▶ _Task requirements_:
When you reach the records below, output every one exactly as written but leave out any pictures.

▶ _Records to process_:
+++

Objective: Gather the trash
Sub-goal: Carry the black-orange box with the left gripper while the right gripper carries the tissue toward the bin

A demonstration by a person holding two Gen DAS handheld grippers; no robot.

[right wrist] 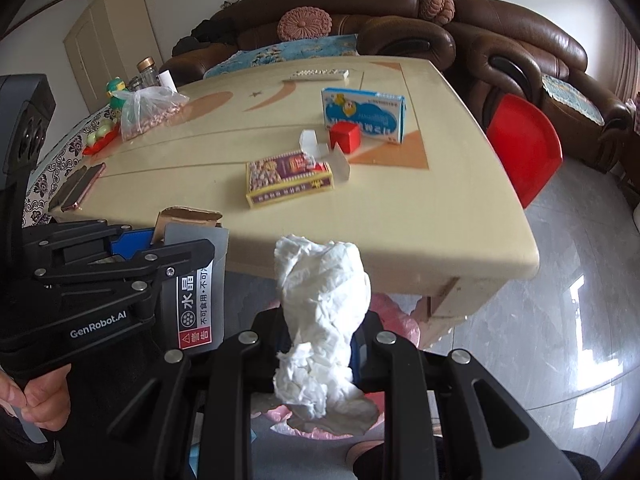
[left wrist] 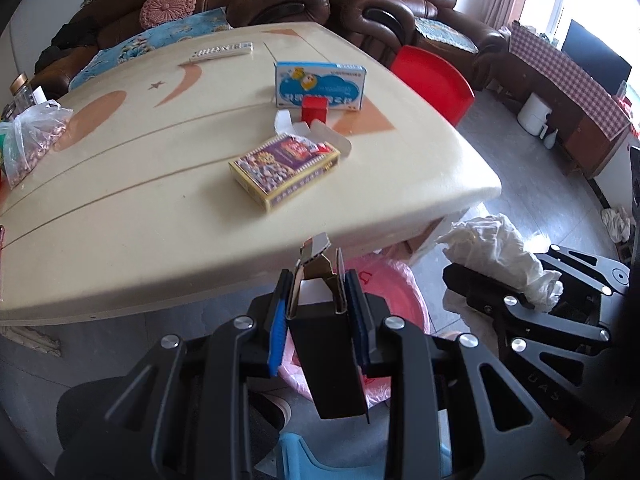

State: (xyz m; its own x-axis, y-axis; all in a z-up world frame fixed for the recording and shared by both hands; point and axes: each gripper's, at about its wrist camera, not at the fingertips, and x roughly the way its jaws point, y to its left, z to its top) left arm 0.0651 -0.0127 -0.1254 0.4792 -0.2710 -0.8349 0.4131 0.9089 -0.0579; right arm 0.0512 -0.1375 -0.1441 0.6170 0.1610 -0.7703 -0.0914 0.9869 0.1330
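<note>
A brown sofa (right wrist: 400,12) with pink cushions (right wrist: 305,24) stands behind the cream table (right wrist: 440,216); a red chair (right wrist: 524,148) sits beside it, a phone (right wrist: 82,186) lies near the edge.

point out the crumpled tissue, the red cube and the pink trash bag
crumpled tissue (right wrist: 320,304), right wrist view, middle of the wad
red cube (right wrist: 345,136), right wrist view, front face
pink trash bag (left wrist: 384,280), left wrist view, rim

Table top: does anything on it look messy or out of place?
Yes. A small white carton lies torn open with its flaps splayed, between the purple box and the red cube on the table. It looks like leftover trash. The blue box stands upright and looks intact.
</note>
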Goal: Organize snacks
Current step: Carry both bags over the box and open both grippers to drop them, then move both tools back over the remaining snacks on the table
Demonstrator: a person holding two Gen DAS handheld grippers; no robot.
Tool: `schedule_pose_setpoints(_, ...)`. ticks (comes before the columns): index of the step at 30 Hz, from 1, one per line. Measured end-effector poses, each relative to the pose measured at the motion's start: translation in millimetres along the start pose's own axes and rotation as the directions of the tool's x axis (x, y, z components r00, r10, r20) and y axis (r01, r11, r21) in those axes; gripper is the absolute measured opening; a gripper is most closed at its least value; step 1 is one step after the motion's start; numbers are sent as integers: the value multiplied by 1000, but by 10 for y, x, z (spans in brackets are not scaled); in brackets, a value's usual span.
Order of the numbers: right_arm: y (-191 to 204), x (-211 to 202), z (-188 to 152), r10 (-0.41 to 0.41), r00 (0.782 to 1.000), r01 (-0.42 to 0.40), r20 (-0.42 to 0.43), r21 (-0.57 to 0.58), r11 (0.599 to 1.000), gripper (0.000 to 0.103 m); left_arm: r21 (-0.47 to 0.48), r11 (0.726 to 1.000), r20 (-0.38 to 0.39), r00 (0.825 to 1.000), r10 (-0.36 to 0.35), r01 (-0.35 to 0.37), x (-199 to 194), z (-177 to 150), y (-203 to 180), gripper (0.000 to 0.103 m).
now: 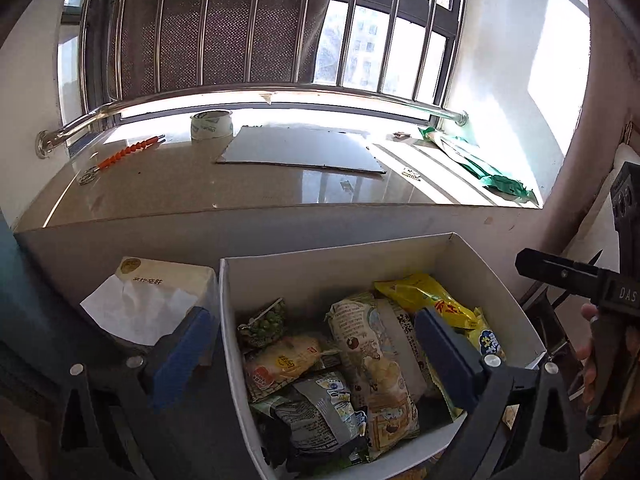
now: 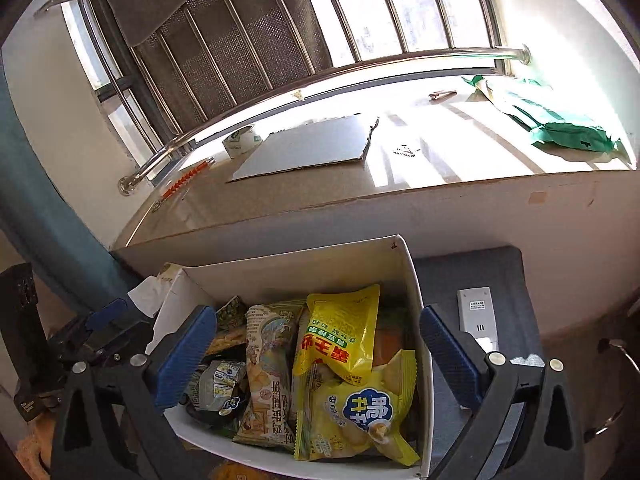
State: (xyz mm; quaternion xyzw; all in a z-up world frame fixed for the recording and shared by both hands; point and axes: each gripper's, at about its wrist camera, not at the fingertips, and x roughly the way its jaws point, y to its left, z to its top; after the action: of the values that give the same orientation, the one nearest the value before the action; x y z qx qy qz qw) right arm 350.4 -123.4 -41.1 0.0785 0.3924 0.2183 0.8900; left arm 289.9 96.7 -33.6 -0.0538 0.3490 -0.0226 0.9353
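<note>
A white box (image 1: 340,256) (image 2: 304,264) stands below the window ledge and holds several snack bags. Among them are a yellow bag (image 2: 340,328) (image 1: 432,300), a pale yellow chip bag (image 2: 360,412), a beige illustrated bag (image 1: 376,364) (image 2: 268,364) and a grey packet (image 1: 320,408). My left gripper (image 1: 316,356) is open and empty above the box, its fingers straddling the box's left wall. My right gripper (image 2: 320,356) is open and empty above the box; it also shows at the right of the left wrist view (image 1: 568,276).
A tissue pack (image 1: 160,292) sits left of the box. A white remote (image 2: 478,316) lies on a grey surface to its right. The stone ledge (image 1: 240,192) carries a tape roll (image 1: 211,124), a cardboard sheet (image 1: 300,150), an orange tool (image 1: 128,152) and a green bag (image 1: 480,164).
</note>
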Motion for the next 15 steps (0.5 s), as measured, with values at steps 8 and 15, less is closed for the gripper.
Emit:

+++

▶ _Solution to this exercise_:
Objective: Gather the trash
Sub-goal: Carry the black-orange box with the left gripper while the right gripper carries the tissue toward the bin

A demonstration by a person holding two Gen DAS handheld grippers; no robot.

[right wrist] 
[left wrist] 

State: (xyz m; its own x-axis, y-axis; all in a z-up world frame fixed for the recording and shared by both hands; point and axes: each gripper's, at about its wrist camera, not at the fingertips, and x roughly the way its jaws point, y to its left, z to its top) left arm 0.0651 -0.0127 -0.1254 0.4792 -0.2710 -0.8349 0.4131 0.9089 -0.0579; right arm 0.0512 -0.1375 -0.1441 0.6170 0.1610 -0.7703 -0.0914 0.9869 0.1330
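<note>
A brown sofa (right wrist: 400,12) with pink cushions (right wrist: 305,24) stands behind the cream table (right wrist: 440,216); a red chair (right wrist: 524,148) sits beside it, a phone (right wrist: 82,186) lies near the edge.

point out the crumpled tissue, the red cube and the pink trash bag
crumpled tissue (right wrist: 320,304), right wrist view, middle of the wad
red cube (right wrist: 345,136), right wrist view, front face
pink trash bag (left wrist: 384,280), left wrist view, rim

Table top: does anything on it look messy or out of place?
Yes. A small white carton lies torn open with its flaps splayed, between the purple box and the red cube on the table. It looks like leftover trash. The blue box stands upright and looks intact.
</note>
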Goal: Organize snacks
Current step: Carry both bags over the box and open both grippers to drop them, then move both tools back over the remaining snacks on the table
Demonstrator: a person holding two Gen DAS handheld grippers; no robot.
Tool: `schedule_pose_setpoints(_, ...)`. ticks (comes before the columns): index of the step at 30 Hz, from 1, one per line. Measured end-effector poses, each relative to the pose measured at the motion's start: translation in millimetres along the start pose's own axes and rotation as the directions of the tool's x axis (x, y, z components r00, r10, r20) and y axis (r01, r11, r21) in those axes; gripper is the absolute measured opening; a gripper is most closed at its least value; step 1 is one step after the motion's start; numbers are sent as integers: the value multiplied by 1000, but by 10 for y, x, z (spans in brackets are not scaled); in brackets, a value's usual span.
Order of the numbers: right_arm: y (-191 to 204), x (-211 to 202), z (-188 to 152), r10 (-0.41 to 0.41), r00 (0.782 to 1.000), r01 (-0.42 to 0.40), r20 (-0.42 to 0.43), r21 (-0.57 to 0.58), r11 (0.599 to 1.000), gripper (0.000 to 0.103 m); left_arm: r21 (-0.47 to 0.48), r11 (0.726 to 1.000), r20 (-0.38 to 0.39), r00 (0.825 to 1.000), r10 (-0.36 to 0.35), r01 (-0.35 to 0.37), x (-199 to 194), z (-177 to 150), y (-203 to 180), gripper (0.000 to 0.103 m).
now: 
now: 
State: (xyz mm; quaternion xyzw; all in a z-up world frame fixed for the recording and shared by both hands; point and axes: each gripper's, at about its wrist camera, not at the fingertips, and x roughly the way its jaws point, y to its left, z to its top; after the action: of the values that give the same orientation, the one nearest the value before the action; x y z qx qy qz qw) right arm 350.4 -123.4 -41.1 0.0785 0.3924 0.2183 0.8900; left arm 289.9 96.7 -33.6 -0.0538 0.3490 -0.0226 0.9353
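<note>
A white box (image 1: 340,256) (image 2: 304,264) stands below the window ledge and holds several snack bags. Among them are a yellow bag (image 2: 340,328) (image 1: 432,300), a pale yellow chip bag (image 2: 360,412), a beige illustrated bag (image 1: 376,364) (image 2: 268,364) and a grey packet (image 1: 320,408). My left gripper (image 1: 316,356) is open and empty above the box, its fingers straddling the box's left wall. My right gripper (image 2: 320,356) is open and empty above the box; it also shows at the right of the left wrist view (image 1: 568,276).
A tissue pack (image 1: 160,292) sits left of the box. A white remote (image 2: 478,316) lies on a grey surface to its right. The stone ledge (image 1: 240,192) carries a tape roll (image 1: 211,124), a cardboard sheet (image 1: 300,150), an orange tool (image 1: 128,152) and a green bag (image 1: 480,164).
</note>
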Motion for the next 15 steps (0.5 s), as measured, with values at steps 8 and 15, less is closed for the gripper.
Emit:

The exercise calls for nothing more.